Je rentre au pays natal après de longues années, J’ai des cheveux blancs mais je retrouve l’accent du cru. Mes enfants me regardent sans me reconnaître ; Ils demandent en s’esclaffant : « D’où venez-vous, Vieil homme? » J’ai quitté mon pays depuis de longues années ; A mon retour, je trouve les choses changées. Seule l’eau du lac du Miroir devant chez moi A conservé les vaguelettes de jadis sous le vent printanier.
He Zhizhang (659-744), dynastie des Tang
PROSCRITS
La littérature chinoise la plus ancienne nous invite donc à éprouver la nostalgie de l’éloignement du pays natal, à partager le déchirement du départ ou à exhaler les soupirs de l’exil. Mais ces événements concernaient généralement les mandarins qui devaient rejoindre un poste éloigné de leur district natal, les militaires qui campaient aux frontières glacées dans l’attente des Barbares », ou certains lettrés artistes qu’une déportation ou un exil contraignaient à s’éloigner de leurs amis et à quitter leur famille en punition de leur témérité pour avoir dénoncé les turpitudes de la Cour.
Le matin, je présente une requête à l’empereur Le soir, je suis exilé à Chaoyang à huit mille lis Je voulais épargner à l’empereur une catastrophe Prêt à donner mes os sans penser à mon âge avancé.

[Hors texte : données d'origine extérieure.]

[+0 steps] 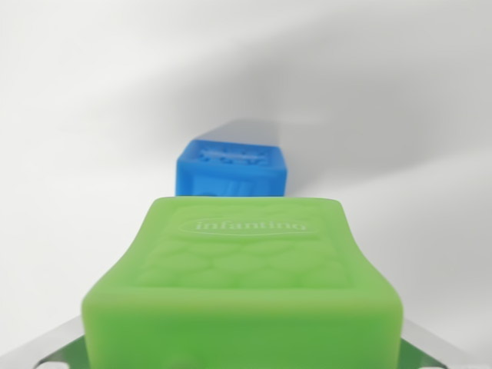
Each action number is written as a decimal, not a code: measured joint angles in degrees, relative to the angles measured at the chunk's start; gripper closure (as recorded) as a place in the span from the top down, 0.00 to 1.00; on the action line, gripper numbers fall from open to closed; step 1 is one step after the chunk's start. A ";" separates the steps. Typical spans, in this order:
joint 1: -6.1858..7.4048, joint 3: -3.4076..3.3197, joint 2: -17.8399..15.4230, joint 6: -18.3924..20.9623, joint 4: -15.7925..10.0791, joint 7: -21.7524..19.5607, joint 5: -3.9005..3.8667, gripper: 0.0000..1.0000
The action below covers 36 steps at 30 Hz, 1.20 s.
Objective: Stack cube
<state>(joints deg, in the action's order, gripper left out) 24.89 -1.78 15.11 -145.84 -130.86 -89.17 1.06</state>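
A green soft cube (244,269) with an embossed oval logo on its top face fills the lower middle of the wrist view, very close to the camera. Grey metal parts of my gripper (242,350) show at both bottom corners, pressed against the cube's sides, so it is shut on the green cube. Beyond it, a blue cube (231,171) of the same kind rests on the white surface, just above the green cube's far edge in the picture. The green cube hides the lower part of the blue one. The fingertips themselves are hidden.
A plain white surface (92,115) surrounds both cubes. A soft grey shadow (369,100) runs across the upper right behind the blue cube.
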 joint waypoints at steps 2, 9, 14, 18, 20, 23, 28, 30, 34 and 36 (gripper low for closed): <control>0.42 0.00 0.14 0.00 0.16 -0.74 0.00 0.00; 1.39 0.01 1.04 -0.73 0.44 -2.15 0.00 0.00; 1.38 -0.03 3.47 -2.77 0.50 -2.16 0.00 0.00; 1.38 -0.02 5.04 -4.18 0.56 -2.16 0.03 0.00; 1.38 -0.02 5.45 -4.66 0.60 -2.16 0.05 0.00; 1.38 -0.02 6.35 -5.52 0.71 -2.16 0.09 0.00; 1.38 -0.02 7.77 -6.67 0.91 -2.16 0.14 0.00; 1.38 -0.01 8.25 -7.13 0.96 -2.15 0.16 0.00; 1.38 0.01 8.90 -7.66 1.06 -2.15 0.18 0.00; 1.38 0.02 9.14 -7.89 1.09 -2.15 0.19 0.00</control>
<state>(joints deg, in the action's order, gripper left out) 26.26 -1.76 24.25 -153.73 -129.77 -91.32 1.25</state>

Han Yu (768-824), dynastie des Tang
La Chine contemporaine ne connaît plus de telles situations, encore que les intellectuels victime de la répression anti-droitistes de l’année 1958, ou les citoyens destitués par les foudres sectaires des gardes rouges pendant la Révolution Culturelle (1966-1976), aient vécu, eux aussi, les déchirements de la déportation et les affres de l’exil. Les milliers de lycéens, « jeunes instruits » urbains, qui furent envoyés à la campagne par Mao se faire rééduquer par les paysans, se souviennent des moments difficiles où ils durent s’arracher aux bras familiaux pour monter dans les camions qui les emmenaient« grimper la montagne et descendre dans les campagnes » (shangshan xiaxiang上山下乡) : les larmes noyaient alors les meilleures résolutions révolutionnaires. Certains d’entre eux parvinrent à rejoindre, au péril de leur vie, les communautés extérieures de Hong Kong, Taiwan ou New York. La littérature et le cinéma « des cicatrices » (shanghen傷痕) vont redonner leur dignité à ces « sans voix »et à ces « sans lieux »à partir des années 1980, comme dans Gardien de chevaux de Xie Jin (1982) ou Le Fossé de Wang Bing (2010). Aujourd’hui, les séries TV reprennent quotidiennement le scénario des jeunes instruits à la campagne, comme elles théâtralisent aussi, pour les années trente, les départs des patriotes volontaires vers les zones révolutionnaires ou la terrible migration intérieure que fut la geste de La Longue Marche.
MIGRANTS
Notre sélection cinématographique s’est toutefois concentrée sur les phénomènes migratoires contemporains. On connaît les transferts actuels de peuplements de fonctionnaires Han (appartenant à l’ethnie chinoise), de militaires et aussi de « constructeurs » vers les régions périphériques des minorités nationales comme le Tibet, la Mongolie et le Xinjiang, ce qui crée souvent de vives tensions avec les populations locales. Comme ce fut le cas à Taïwan lors de sa reprise par la Chine en 1947. Pourtant ces déplacements ne sont pas spécifiques à notre époque. Que l’on songe aux mouvements de population qui ont accompagné la grande expansion territoriale sous l’Empereur Han Wudi (-156/-87 av. J-C.), quand ce guerrier génial étendit l’Empire des Han jusqu’à l’Ouzbékistan, la Mongolie et la Corée, avant de conquérir les royaumes du Fujian, du Guangdong et du Vietnam…, déplaçant des armées de centaines de milliers de soldats, puis installant des milliers d’administrateurs. C’est là l’origine de la fameuse Route de la soie.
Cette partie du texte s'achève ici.